*Problem:*
Look through the records below and copy each line that includes the word "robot".

*Records for processing:*
.....
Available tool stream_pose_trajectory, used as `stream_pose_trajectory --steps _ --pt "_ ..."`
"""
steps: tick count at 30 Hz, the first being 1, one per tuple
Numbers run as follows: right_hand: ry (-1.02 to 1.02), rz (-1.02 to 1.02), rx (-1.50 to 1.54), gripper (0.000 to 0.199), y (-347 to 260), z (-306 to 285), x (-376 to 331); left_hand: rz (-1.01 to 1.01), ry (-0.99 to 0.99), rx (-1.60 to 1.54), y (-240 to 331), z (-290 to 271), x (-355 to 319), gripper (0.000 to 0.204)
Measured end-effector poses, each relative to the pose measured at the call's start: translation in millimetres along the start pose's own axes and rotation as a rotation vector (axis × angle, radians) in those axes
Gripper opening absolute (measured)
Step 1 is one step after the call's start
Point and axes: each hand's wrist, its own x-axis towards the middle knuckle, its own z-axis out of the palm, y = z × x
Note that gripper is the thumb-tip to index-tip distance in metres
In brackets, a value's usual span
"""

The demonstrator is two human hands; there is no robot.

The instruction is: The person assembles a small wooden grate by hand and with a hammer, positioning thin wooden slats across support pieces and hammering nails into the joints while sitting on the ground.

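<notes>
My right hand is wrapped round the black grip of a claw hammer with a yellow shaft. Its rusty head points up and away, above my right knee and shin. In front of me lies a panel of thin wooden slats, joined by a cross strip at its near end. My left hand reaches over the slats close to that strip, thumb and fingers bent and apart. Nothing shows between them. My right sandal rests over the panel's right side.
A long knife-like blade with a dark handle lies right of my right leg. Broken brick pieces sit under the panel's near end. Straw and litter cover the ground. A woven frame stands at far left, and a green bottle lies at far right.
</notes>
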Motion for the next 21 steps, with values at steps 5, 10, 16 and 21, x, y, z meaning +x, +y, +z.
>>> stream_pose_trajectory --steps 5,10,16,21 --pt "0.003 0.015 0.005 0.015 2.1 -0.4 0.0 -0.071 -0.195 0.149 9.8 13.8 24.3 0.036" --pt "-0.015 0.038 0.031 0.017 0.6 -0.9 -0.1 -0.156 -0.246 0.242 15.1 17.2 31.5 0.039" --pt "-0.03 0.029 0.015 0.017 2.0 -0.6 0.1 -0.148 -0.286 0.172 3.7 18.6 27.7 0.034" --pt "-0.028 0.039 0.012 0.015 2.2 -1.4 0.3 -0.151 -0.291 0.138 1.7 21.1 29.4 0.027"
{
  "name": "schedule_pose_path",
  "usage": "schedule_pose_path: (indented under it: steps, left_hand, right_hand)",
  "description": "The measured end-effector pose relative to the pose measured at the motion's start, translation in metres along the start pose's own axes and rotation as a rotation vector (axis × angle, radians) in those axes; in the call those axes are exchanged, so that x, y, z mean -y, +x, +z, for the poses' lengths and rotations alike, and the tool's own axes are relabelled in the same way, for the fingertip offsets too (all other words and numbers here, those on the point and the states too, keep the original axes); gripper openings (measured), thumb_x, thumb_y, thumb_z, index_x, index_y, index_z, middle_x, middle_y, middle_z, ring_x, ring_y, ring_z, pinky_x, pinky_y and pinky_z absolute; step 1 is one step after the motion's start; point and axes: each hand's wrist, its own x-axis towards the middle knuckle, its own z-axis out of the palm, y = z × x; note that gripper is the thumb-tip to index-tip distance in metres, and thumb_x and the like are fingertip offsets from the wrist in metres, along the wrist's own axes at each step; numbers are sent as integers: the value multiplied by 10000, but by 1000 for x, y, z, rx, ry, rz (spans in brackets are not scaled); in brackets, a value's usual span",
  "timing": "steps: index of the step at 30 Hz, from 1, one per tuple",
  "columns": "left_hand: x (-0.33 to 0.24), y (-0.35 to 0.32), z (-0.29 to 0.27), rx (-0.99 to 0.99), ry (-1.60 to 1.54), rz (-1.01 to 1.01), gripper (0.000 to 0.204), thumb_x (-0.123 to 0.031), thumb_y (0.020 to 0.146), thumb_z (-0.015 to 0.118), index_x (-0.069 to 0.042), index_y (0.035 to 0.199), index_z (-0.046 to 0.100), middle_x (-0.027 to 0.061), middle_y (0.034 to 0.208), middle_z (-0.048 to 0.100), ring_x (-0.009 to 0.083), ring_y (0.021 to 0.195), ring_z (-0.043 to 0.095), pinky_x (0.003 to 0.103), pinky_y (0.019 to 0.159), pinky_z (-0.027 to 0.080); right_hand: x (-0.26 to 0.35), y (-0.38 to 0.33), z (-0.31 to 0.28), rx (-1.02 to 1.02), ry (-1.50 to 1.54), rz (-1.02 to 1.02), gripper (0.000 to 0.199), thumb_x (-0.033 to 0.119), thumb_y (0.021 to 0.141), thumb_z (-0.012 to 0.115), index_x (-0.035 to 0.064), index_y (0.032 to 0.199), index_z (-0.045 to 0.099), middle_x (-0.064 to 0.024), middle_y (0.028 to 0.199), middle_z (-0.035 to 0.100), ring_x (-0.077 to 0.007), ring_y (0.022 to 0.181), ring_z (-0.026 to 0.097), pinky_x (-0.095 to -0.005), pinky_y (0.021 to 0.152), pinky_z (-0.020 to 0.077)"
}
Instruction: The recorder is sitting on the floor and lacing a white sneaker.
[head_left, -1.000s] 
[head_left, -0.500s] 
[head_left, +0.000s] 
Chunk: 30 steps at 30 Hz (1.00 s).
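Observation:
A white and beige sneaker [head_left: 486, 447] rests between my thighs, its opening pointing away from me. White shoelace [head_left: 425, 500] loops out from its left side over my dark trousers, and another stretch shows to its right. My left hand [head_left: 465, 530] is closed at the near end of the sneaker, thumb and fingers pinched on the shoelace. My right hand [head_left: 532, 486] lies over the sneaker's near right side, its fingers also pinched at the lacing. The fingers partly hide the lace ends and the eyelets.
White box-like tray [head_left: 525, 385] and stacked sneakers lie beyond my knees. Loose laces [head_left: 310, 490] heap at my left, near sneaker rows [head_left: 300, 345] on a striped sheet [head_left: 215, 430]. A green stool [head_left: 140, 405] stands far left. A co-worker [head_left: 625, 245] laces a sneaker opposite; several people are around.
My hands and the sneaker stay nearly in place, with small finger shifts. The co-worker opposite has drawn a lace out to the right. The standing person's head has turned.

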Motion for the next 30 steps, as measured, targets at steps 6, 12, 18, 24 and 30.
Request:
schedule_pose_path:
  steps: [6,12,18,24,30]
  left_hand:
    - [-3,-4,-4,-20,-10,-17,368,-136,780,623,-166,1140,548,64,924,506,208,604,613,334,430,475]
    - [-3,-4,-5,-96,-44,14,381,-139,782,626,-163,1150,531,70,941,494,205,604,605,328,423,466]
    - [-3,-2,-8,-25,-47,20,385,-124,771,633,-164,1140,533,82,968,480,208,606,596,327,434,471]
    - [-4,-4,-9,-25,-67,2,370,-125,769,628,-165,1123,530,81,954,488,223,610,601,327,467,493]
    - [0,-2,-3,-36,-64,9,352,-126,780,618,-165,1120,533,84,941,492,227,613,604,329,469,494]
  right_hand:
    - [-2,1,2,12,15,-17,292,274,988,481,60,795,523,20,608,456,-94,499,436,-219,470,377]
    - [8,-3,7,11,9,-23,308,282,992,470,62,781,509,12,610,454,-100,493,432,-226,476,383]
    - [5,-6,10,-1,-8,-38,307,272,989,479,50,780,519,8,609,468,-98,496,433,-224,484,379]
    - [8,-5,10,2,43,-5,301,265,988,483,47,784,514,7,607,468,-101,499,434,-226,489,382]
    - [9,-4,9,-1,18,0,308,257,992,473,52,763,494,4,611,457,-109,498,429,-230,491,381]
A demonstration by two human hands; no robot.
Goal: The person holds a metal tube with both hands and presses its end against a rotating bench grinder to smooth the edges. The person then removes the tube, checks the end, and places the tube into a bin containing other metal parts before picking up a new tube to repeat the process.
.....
*Output for this task:*
The demonstrator is two human hands; there is no robot.
A demonstration by two human hands; no robot.

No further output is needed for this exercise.